▶ **Work required**:
Transcribe the data exactly, stopping after the "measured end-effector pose" line.

▶ **Stored data**:
★ ★ ★ ★ ★ ★ ★
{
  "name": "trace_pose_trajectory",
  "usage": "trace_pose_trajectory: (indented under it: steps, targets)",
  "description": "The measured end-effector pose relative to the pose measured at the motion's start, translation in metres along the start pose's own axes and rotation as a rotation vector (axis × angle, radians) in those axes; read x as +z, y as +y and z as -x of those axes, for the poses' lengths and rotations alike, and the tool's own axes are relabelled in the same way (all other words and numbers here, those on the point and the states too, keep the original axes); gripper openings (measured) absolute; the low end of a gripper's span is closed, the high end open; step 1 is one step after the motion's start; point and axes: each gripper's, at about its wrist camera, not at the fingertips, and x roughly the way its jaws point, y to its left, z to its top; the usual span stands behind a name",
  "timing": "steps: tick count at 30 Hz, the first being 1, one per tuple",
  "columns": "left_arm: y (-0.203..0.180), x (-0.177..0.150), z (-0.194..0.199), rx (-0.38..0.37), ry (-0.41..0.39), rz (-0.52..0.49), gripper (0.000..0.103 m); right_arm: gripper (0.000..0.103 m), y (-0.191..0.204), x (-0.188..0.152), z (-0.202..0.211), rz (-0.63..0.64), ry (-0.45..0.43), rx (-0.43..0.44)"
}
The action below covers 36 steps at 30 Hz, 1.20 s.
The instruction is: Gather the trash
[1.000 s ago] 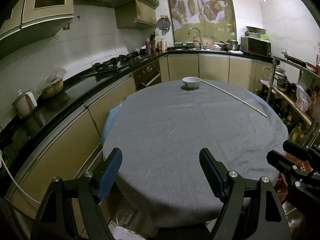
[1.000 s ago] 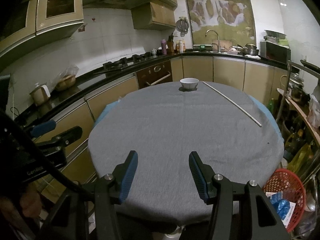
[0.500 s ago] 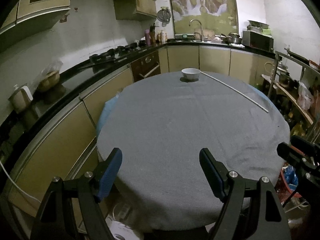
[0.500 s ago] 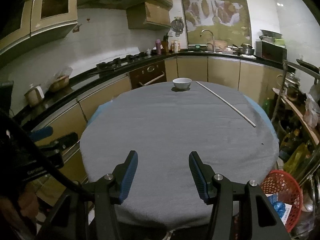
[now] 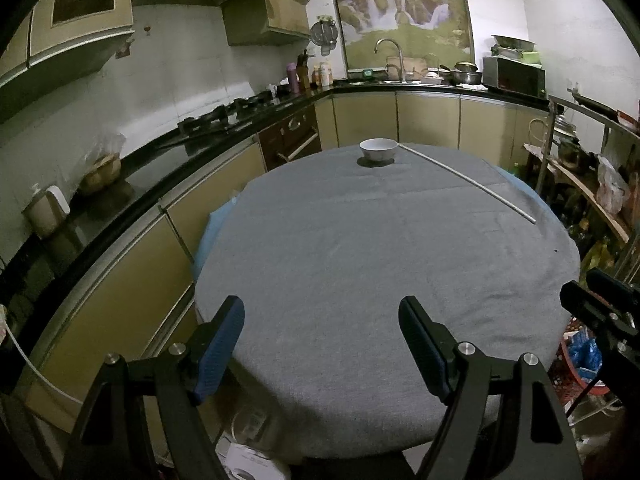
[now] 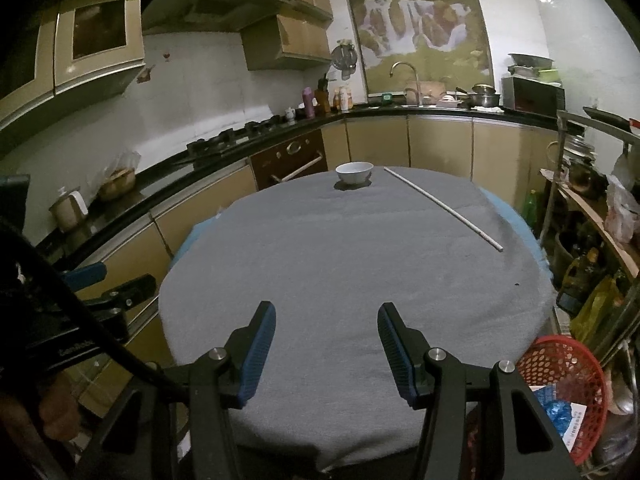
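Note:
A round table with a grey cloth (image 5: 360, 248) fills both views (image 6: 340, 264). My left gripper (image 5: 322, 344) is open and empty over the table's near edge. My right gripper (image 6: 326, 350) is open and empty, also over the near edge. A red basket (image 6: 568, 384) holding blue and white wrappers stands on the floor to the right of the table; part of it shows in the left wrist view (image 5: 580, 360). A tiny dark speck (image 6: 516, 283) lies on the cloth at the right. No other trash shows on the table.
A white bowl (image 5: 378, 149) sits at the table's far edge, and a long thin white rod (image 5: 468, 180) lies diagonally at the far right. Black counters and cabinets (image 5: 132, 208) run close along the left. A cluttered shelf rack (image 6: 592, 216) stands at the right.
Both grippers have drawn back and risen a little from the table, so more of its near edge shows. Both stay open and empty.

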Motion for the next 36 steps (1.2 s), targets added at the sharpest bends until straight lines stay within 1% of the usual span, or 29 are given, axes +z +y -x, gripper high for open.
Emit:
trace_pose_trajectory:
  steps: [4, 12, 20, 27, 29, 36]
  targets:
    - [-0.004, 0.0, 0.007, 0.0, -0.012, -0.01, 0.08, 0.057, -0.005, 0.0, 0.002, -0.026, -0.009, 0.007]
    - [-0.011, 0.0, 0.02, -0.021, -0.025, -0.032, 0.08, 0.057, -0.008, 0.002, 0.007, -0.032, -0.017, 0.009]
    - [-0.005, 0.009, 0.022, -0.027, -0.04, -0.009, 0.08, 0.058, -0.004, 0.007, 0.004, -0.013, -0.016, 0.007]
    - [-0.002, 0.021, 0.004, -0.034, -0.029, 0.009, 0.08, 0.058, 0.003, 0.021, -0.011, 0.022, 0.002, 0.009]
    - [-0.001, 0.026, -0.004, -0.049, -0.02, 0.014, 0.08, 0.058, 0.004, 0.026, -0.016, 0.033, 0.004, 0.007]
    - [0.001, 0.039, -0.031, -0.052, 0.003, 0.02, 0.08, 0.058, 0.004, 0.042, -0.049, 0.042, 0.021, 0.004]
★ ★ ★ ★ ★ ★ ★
▶ **Result of this exercise**:
{
  "name": "trace_pose_trajectory",
  "usage": "trace_pose_trajectory: (indented under it: steps, targets)",
  "description": "The measured end-effector pose relative to the pose measured at the motion's start, translation in metres along the start pose's own axes and rotation as a rotation vector (axis × angle, radians) in those axes; read x as +z, y as +y and z as -x of those axes, for the poses' lengths and rotations alike, and the tool's own axes are relabelled in the same way (all other words and numbers here, those on the point and the states too, keep the original axes); gripper openings (measured) absolute; the low end of a gripper's span is closed, the high end open; step 1 is one step after the motion's start; point and axes: each gripper's, at about its wrist camera, not at the fingertips, and x roughly the way its jaws point, y to its left, z to its top; the usual span stands behind a name",

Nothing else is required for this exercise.